Gangal çiçek açmış başı dikenli,
Yeni bir yar sevdim onyedi benli,
Bin goyun güderim ellisi çanlı,
Satarım çanları alırım seni.
Basmam yaylanıza bi daha basmam,
Gelinmi gediyon al yüzlü yosmam,
Beni gorda bi kötüye varırsan,
Ölesiye senden selamı kesmem.
Bizim yaylaların goyağı otlu,
Bir gelin yitirdim Cafayir adlı,
Nerde görsem ben o yari tanırım,
Ak buğday benizli dilleri tatlı.
Yaylaya çıkmışta kar yiyememiş,
Hasa işliğini yar giyememiş,
Sabah erken çıkmış yarim yollara,
Allaha ısmarladık yar diyememiş.
Yayla yollarından inip gelirken,
Ezraili gördüm yılanı yerken,
Bende kanatlandım uçayım derken,
Kırdı felek kanadımı kolumu.
Bizim konduğumuz darı sekisi,
Doğadan geliyo yarin kokusu,
Guzu secer güzellerin hepisi,
Güzeller içinde yarim var benim.
Bizim konduğumuz darı sekisi,
Doğadan geliyo yarin kokusu,
Şehil ördeğine benzer yapısı ,
Seni yaradana gurban olayım.
Yaylaların ısırganı biçilmez,
Bal Dudaklı nazlı yarden geçilmez,
Nazlı yar oturmuş goyun sağıyo,
Vakti gelmeyince güller açılmaz.
Yayla yollarından gelemeyenler,
Al yeşil gülünü deremeyenler,
Günde kötüyünen vakit geçirir,
Güzelin sevmesin bilemeyenler.
Yayla yollarından gelenim mi var,
Şu cahil halimden bilenimmi var,
Derdimi yazsamda nazlı yarime,
Götürüp eline verenimmi var,
Emirdağlarına saldım goyunu,
Mor menekşe gibi eğmiş boyunu,
Yattıyıdım uyandıran olmamış,
Cennet köşkü sandım, yarın koynunu.
Evleri var evimizin denginde ,
Çoban olsam eve gelmem on günde,
Şimdiki gızların gözü zenginde,
Mal adama Allah verir budala.
Yaylanın düzünde goyun sağıyo,
Zülüflerin ak gerdanı döğüyo,
Gurbanlar olduğum topacık gelin,
Yörüyüşün yüzbin gayma değiyo, da senin değiyo
Bizim yaylalarda gonca gül olmaz,
Boşla deliliği dağlar yol olmaz,
Elin gızı kendi gelip yar olmaz,
Varıp gapısında yalvarmayınca.
Kalkmış Emirdağın dumanı karı,
Göğüs yaylasının geldi baharı,
Türkmen güzelleri dönmeden geri,
Mor sümbüllü yaylamıza varalım.
Bizim konduğumuz Gögüsün yayla,
Yeni aşka düştüm hey gadir Mevla,
Askere gediyom,bir mektup yolla,
Ölür gider bende seni saramam.(Ölene dek mektubunu saklarım)
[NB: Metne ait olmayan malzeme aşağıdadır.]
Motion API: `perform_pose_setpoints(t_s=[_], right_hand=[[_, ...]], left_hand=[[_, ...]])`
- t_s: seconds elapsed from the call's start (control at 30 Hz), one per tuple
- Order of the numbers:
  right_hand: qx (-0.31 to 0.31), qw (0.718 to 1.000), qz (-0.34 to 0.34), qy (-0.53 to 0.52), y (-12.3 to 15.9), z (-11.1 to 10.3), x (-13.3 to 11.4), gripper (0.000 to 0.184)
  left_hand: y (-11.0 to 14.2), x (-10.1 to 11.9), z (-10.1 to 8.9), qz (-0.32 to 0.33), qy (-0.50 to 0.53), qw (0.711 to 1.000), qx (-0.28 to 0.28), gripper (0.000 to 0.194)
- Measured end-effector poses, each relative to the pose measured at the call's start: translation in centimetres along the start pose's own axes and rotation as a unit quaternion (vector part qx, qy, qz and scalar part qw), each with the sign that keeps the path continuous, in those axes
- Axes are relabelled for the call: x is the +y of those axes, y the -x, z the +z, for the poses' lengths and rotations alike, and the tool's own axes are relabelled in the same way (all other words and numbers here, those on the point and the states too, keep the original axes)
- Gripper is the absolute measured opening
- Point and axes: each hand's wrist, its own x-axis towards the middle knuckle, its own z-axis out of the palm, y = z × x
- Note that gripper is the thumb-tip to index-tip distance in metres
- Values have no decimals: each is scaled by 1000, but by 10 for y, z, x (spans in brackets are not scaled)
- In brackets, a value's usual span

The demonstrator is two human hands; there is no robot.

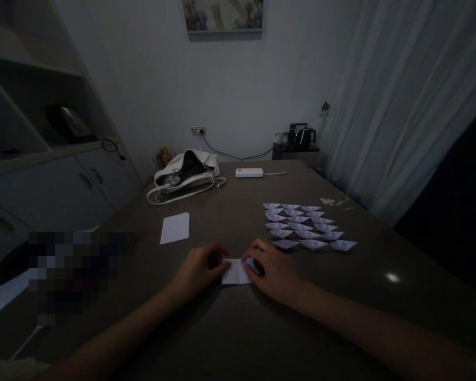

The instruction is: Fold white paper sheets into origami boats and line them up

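Note:
A small white sheet of paper with a crease down its middle lies on the brown table in front of me. My left hand pinches its upper left edge between thumb and fingers. At the upper right edge, my right hand grips the same sheet, thumb in front and fingers curled behind. Several folded paper boats stand in rows beyond my right hand. A stack of blank white paper rests beyond my left hand, apart from it.
A white handbag and a white power strip or similar flat device lie at the table's far end. Paper scraps are near the right edge. A pixelated area covers the left side. Curtains hang at right.

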Motion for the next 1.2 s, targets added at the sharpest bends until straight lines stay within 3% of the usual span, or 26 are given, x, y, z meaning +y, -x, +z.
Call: perform_pose_setpoints(t_s=[0.27, 0.5, 0.7, 1.0, 1.2], right_hand=[[-48, 996, -53, 50, -1, -4, -3, 26], [-60, 991, -66, 96, -1, -8, -8, 27], [-64, 991, -64, 102, -1, -8, -9, 26], [-64, 988, -66, 125, 0, -8, -10, 25], [-63, 990, -64, 113, -1, -8, -9, 24]], left_hand=[[-1, -3, 2, -8, 10, 1000, 9, 22], [-4, -7, 1, -99, 103, 990, 0, 32], [-1, -8, 0, -118, 56, 991, -3, 34], [5, 6, 4, -2, -18, 1000, 20, 12], [6, 14, 1, 27, -30, 999, 3, 10]])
Saçını yumuşta zülfünü tarar,
Gel bi sarılalım boyumuz Garar,
Anan seni bi kötüye veriyo,
Kötüye varması ömüre zarar.
Yeşili guşanmış alın üstüne,
Tereyağı dökmüş balın üstüne,
Eğer yarim geleceğin bileydim,
Gülyağı dökerdim yolun üstüne.
Leyleğin yuvası yüksek dalda olur,
Yari kötü olanın gözü elde olur,
Bir yiğitte sever eller alırsa,
Ölesiye yüreğine dert olur.
Bizim yaylaların karı erimez,
Kız senin gocanda yolda yürümez,
Anan seni bir kötüye veriyo,
Ölesiye gözün yaşı gurumaz.
Göğüs yayla Tingillinin otağı,
Ben nerde bulayım kaşı çatığı,
Banada diyorlar vazgeç yarinden,
Vaz geçemem ekmeğimin katığı.
ALLI GELİN (Bu da eski bir Emirdağ Türküsü olup, çocukluğumda Yaylada söylenirdi.)
Allı Gelin Taş Başını Yol Eder
Ördek Gelir Su Başını Göl Eder
İki Güzel Pencereden El Eder
Birin Alsam Birin İntizar Eder
Allı Gelin Paçaların Yaş Gibi
Yaktın Beni Kara Kara Taş Gibi
Kötü Kocan Sanki Sana Eş Gibi
Alamadım Yardan Ben Muradımı
Şu Derenin Ardı Ceviz Ağacı
O Yarde Bulunur Gönül İlacı
Zalim Annen Seni Bana Vermezse
Sen Bana Abey De Ben Sana Bacı
Çocukluğum yaylada, bucakta, yarımcada, kürtünde geçti. Bucakta, Yarımcada Babam rahmetliye bayramlaşmaya gelenlerden öğrendim. O dönemin meşhur, lakabı ile anılan kişileri sayarlardı
Sen bu zanaatın pirisin,
Taplı kızının Velisin,
Veysellinin dölüsün,
Hacı Aptullanın Alisin,
Emirdağlı Velisin,
Horan Köylü Ganisin,
Merdenlerin Pılisin,
Mazakların Gülüsün,
Keleşlerin Moçusun,
Gazvelilerin Miçisin,
Hacı Avcının Göçüsün…
Emirdağında fazla kalmazdık. Kaldığımız dönemlerde, Hacı Vahit Konağında olurduk. Konağın odası vardı. Odaya yaşlı, hatırı sayılı insanlar gelirdi. Hepsi hoş sohbet insanlardı. Onları dinlemek çok hoşuma giderdi. Onlardan bir kelam öğren sırtın yere gelmez. Nur içinde yatsınlar. Hepsi birer köşe taşıydılar. Büyüklerimiz dedeme ait bu konakta toplanırdı. Burada gereği, memleket meselelerini konuşurlardı. Seferberlik dönemi aynı konakta Selahattin Adil Paşa, Muzaffereddin Paşa kalırlarmış. Benim büyüğümün büyüğü Muzaffereddin ağbime ve oğlum Selahattin'e Babam, bu paşaların ismini koymuş. Pirikli'de (Adayazı) Alay karargahı, Tez'de Fırka karargahı varmış. Hatta, 1958'de Sivas'ta Temeltepe'de 59 Tümen Komutanı Tüm General Şevket Doğu Paşaya şöfor seçilmiştim. Paşa bana Suvermezi ve "Suvermezin güzeli meşhur mu?" diye sormuştu. Kendisine, "Komutanım Emirdağlı mısınız?" diye sorduğumda, Oğlum "Emirdağ Azziye idi, Firikli'de alay karargahında subay idim." demişti.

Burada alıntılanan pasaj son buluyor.